De fait, au regard des carnages qu’elles provoquent, elles pourraient être assimilées à des armes de destruction massive » avait déclaré Kofi Annan, alors Secrétaire général de l’ONU. Parmi ces armes, la Kalachnikov tient une place de choix. On estime que cette arme a tué plusieurs centaines de milliers de personnes dans le monde. La communauté internationale s’est toutefois engagée dans une tentative de régulation des armes légères et de petit calibre. L’année de la disparition de Mikhaïl Kalachnikov a été aussi celle de l’adoption du traité sur le commerce des armes le 2 avril 2013 par l’Assemblée générale des Nations Unies. La résolution a été adoptée par 154 voix pour. 3 Etats ont voté contre (à savoir l’Iran, la Syrie et la Corée du Nord) et 22 se sont abstenus.

Un traité pour limiter de manière substantielle la vente et la prolifération de cette arme

Le traité est applicable aux armes classiques que sont les chars de combat, véhicules blindés de combat, systèmes d’artillerie de gros calibre, avions de combat, hélicoptères de combat, navires de guerre, missiles et lanceurs de missiles. Il est également applicable aux armes légères et armes de petit calibre et donc à la Kalachnikov. Les activités couvertes par le traité, quant à elles, regroupent l’exportation, l’importation, le transit, le transbordement, et le courtage de ces armes. Il ne s’agit pas d’un traité de désarmement ou un traité d’interdiction (comme cela a pu être le cas sur d’autres types d’armes) mais surtout d’un traité de régulation du commerce des armes. Ce traité du 2 avril 2013 invite les Etats à adopter une législation nationale créant un processus de contrôle des exportations.

Pour lutter contre les trafics et les détournements, il prévoit des incriminations pénales en cas de non-respect de cette législation. La mise en place par les États d’un système de contrôle des transferts (armes classiques, munitions, pièces et composants) doit se faire sur la base de critères précis et tenant compte des droits de l’Homme et du droit international humanitaire. Il prohibe enfin les transferts s’ils peuvent donner lieu à des crimes de guerre et de génocide ainsi qu’à des violations d’engagements internationaux ou de décisions d’embargo prises par le Conseil de sécurité des Nations unies. Ouvert à la signature par les États depuis le 3 juin 2013, et signé par plus de 60 Etats (dont la France le jour même), le traité doit être ratifié par cinquante pays pour pouvoir entrer en vigueur.

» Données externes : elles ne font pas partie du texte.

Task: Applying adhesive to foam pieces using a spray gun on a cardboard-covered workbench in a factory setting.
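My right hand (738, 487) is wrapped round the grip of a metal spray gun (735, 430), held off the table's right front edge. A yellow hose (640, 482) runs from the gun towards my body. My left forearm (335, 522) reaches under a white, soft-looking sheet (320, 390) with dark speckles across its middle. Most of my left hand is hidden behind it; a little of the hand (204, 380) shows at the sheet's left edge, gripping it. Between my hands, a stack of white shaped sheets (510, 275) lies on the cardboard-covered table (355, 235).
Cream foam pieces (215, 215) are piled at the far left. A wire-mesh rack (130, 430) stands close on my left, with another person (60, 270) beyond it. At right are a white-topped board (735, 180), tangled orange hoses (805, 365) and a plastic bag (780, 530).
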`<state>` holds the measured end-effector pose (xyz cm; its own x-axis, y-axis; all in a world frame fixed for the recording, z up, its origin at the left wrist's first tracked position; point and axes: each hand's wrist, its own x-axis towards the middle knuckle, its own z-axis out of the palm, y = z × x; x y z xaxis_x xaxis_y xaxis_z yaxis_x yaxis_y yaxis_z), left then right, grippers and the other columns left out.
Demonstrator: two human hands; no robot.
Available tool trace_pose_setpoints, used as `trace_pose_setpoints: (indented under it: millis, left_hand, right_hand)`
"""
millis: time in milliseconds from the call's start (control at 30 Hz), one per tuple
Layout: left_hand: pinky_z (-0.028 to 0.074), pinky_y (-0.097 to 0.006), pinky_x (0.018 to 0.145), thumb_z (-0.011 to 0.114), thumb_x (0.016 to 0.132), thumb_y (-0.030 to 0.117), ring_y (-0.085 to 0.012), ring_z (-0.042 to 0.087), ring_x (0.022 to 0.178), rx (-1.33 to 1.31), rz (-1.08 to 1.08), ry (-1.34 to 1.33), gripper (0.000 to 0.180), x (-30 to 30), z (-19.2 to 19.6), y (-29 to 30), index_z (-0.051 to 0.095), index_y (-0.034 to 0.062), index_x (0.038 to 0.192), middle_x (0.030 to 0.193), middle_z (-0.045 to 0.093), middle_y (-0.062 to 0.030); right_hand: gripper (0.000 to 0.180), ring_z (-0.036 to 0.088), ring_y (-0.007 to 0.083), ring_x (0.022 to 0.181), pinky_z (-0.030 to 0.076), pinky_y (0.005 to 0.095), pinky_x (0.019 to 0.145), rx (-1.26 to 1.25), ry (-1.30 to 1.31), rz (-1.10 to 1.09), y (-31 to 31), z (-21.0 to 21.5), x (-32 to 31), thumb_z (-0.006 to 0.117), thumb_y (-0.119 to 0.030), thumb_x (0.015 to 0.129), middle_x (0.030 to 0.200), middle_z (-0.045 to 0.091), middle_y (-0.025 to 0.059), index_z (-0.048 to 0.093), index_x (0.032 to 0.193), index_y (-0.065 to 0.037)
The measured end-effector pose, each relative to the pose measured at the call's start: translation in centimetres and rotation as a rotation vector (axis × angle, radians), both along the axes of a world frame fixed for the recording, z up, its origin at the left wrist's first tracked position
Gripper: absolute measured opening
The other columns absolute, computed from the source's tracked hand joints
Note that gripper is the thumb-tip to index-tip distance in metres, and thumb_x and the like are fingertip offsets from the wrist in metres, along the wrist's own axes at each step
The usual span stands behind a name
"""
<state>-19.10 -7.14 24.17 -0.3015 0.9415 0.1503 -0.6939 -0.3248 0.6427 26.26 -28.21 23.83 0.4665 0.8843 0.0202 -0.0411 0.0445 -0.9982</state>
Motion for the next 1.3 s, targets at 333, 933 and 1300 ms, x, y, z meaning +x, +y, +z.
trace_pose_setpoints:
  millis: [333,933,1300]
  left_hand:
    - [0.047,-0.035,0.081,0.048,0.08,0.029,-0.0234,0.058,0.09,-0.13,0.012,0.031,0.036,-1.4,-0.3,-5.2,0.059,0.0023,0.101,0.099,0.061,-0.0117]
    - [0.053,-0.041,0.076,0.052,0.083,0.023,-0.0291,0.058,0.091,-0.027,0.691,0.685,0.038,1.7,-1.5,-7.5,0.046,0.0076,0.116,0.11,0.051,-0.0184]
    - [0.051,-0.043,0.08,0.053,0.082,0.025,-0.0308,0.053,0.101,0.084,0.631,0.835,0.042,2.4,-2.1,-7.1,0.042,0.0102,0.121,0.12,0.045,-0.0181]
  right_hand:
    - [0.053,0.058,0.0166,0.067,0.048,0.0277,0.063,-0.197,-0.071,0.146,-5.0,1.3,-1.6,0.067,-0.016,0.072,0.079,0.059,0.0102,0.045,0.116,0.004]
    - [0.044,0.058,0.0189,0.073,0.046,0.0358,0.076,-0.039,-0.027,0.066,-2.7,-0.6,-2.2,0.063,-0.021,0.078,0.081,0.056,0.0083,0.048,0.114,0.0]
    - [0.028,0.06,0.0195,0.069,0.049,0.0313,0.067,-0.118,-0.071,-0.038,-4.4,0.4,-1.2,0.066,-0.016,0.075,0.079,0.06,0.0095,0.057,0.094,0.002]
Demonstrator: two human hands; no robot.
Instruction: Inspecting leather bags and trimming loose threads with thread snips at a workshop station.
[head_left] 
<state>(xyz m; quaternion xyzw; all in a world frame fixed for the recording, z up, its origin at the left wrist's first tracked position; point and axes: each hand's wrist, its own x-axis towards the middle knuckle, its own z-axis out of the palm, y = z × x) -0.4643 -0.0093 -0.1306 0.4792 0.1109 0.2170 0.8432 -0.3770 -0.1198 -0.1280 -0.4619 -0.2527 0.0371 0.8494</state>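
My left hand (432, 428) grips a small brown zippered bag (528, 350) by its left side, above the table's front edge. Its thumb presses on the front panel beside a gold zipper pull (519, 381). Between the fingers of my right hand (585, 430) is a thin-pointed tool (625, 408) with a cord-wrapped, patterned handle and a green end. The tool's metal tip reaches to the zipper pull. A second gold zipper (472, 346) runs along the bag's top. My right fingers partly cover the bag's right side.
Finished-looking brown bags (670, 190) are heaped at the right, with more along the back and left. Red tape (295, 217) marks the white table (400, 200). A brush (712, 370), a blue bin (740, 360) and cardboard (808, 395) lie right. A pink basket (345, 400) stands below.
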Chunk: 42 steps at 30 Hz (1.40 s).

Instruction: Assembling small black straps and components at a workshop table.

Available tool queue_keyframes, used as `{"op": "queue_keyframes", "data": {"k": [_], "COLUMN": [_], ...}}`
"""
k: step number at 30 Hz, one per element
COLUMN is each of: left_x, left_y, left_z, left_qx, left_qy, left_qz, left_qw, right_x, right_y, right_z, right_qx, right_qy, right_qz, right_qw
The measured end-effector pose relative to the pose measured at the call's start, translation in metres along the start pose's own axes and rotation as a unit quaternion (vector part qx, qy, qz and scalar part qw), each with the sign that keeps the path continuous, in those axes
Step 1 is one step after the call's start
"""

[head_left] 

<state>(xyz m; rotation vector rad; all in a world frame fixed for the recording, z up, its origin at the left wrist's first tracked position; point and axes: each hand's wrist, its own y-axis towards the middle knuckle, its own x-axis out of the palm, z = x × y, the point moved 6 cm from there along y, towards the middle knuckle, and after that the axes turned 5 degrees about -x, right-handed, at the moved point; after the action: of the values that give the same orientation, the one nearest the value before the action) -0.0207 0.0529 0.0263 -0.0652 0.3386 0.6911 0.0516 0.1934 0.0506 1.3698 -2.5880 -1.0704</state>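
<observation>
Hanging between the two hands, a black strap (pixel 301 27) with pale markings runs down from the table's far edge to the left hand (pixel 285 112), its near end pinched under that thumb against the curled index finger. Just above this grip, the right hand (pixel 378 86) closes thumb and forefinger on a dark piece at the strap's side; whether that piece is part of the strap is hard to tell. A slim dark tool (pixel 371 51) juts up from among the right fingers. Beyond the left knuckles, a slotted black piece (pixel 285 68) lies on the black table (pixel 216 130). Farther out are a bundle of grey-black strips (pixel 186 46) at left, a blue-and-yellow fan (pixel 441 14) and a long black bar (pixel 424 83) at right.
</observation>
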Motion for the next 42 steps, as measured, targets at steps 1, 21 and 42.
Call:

La ratification du traité est actuellement en cours en France. Ce texte régulateur est un premier pas, et même si certains ont pu souligner quelques faiblesses dans la rédaction du texte adopté. Il s’agit néanmoins d’un traité qui va de l’avant, posant un cadre international commun à la majorité des Etats. Il n’empêchera pas l’usage meurtrier de la Kalachnikov mais limitera de manière substantielle la vente et la prolifération de cette arme. Il rendra notamment plus difficile sa vente massive à des Etats engagés dans des conflits armés, surtout si ceux-ci commettent des violations du droit international. Un progrès non négligeable.